Data Lineage
Data Lineage
Data Lineage is the documented record of how data moves, transforms, and evolves through an analytical system — from its origination at source systems through every transformation, aggregation, and enrichment step, to its final presentation in dashboards, reports, and AI model training datasets. It answers the most operationally critical question in data governance: “Where did this number come from, and what transformations produced it?”
In the data lakehouse context, lineage operates at multiple granularities simultaneously. At the table level, lineage tracks which source tables were read to produce each downstream table. At the column level (fine-grained lineage), it tracks which source columns contributed to each output column — identifying not just that gold.orders_summary derives from silver.orders, but specifically that gold.orders_summary.total_revenue is computed from silver.orders.unit_price * silver.orders.quantity with a SUM() aggregation. At the snapshot level, Iceberg’s immutable snapshot history provides an intrinsic form of time-bounded lineage — a complete record of every state the table has ever existed in.
Why Data Lineage Matters
Trust and Transparency
Data lineage is foundational to building analyst trust in data products. When a business analyst questions why a KPI changed between last month and this month, lineage allows the data engineering team to trace exactly which upstream data change caused the downstream metric change — or to verify that the metric definition itself changed. Without lineage, debugging data quality issues is a manual, time-consuming investigation. With lineage, the impact chain is immediately visible.
Regulatory Compliance
GDPR’s “right to be forgotten” (Article 17) requires that organizations be able to identify and delete all data relating to a specific individual across all systems. Without column-level lineage, complying with a deletion request requires manually tracing which tables contain the individual’s data — an error-prone, labor-intensive process. With lineage, the system can automatically identify all tables that contain or derive from the individual’s data, enabling automated compliance workflows.
CCPA, HIPAA, SOX, and financial regulatory frameworks have similar data traceability requirements. The regulatory auditor’s question “show me every system that touched this customer’s financial data” is only answerable with comprehensive lineage.
Impact Analysis
When a source table’s schema changes (a column is renamed, a column type changes, a column is dropped), impact analysis answers: “which downstream tables and reports will break?” Without lineage, this analysis requires manually reviewing every ETL job, every SQL view, and every BI report to identify dependencies. With lineage, the catalog can automatically identify all downstream consumers of the changed column.
AI Model Governance
As AI models increasingly train on lakehouse data, lineage becomes the mechanism for documenting which specific table snapshots, with what schemas, at what point in time, were used as training data. This training data lineage is required for:
- Model reproducibility: Re-training with the same data to verify model behavior.

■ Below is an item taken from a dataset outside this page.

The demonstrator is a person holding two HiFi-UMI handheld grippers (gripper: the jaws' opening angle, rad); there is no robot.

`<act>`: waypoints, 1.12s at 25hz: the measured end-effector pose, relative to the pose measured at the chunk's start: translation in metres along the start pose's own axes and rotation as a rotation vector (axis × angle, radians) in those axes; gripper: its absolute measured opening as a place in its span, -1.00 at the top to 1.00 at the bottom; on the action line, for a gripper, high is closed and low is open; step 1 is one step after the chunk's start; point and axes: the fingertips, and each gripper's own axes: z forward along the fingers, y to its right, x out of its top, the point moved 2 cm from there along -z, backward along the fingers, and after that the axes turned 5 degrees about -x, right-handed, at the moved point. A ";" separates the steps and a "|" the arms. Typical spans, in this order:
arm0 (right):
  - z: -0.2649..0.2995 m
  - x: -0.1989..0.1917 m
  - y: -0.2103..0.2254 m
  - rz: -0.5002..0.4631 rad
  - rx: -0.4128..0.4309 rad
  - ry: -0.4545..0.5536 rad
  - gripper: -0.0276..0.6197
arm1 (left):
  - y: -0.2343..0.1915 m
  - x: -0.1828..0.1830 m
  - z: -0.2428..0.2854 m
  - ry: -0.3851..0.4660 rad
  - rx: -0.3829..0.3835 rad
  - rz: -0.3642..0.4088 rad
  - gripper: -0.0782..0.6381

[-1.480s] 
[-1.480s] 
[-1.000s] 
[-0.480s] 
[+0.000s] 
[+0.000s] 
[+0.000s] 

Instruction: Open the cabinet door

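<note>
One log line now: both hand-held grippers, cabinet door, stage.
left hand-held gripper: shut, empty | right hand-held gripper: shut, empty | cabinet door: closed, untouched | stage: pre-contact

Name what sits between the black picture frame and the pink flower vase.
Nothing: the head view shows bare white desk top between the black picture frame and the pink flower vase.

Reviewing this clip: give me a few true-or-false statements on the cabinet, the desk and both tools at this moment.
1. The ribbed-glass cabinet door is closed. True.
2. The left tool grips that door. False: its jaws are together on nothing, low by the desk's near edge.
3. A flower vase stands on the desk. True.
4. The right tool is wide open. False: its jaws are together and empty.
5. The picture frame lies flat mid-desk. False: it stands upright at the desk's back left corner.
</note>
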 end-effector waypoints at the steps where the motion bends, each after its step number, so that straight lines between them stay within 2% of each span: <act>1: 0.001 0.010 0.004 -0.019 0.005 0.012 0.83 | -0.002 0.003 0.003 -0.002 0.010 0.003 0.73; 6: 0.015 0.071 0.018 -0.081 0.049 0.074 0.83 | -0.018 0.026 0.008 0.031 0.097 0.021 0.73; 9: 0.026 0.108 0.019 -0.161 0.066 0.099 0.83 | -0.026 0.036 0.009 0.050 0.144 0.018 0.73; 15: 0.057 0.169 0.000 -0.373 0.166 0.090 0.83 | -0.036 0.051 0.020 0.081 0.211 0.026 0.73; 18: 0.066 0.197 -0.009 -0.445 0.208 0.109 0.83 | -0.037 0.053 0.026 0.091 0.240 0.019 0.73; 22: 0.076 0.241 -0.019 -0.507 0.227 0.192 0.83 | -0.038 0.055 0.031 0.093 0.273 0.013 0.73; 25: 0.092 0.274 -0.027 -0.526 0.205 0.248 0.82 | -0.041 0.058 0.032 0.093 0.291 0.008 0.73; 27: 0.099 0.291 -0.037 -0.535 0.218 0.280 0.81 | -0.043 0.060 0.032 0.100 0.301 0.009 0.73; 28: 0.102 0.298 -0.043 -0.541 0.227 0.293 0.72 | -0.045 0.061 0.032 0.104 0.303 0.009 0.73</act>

- Model auditing: Demonstrating to regulators which data influenced a model’s decisions.
- Bias tracing: Identifying whether biased training data is the source of biased model outputs.
Types of Data Lineage
Technical Lineage (Table and Column Level)
Technical lineage is captured from the actual SQL and compute job execution: parsing the SQL text of ETL jobs, views, and stored procedures to identify the tables read and written, and the column-level transformations applied.
Table-level lineage: Table A and Table B were read; Table C was written. Captured by parsing FROM and JOIN clauses (sources) and INSERT INTO / CREATE TABLE AS (targets).
Column-level lineage: The total_revenue column in Table C is derived from the expression SUM(unit_price * quantity) applied to the unit_price and quantity columns from Table A. Capturing column-level lineage requires parsing and understanding the SQL expression graph, not just the table references.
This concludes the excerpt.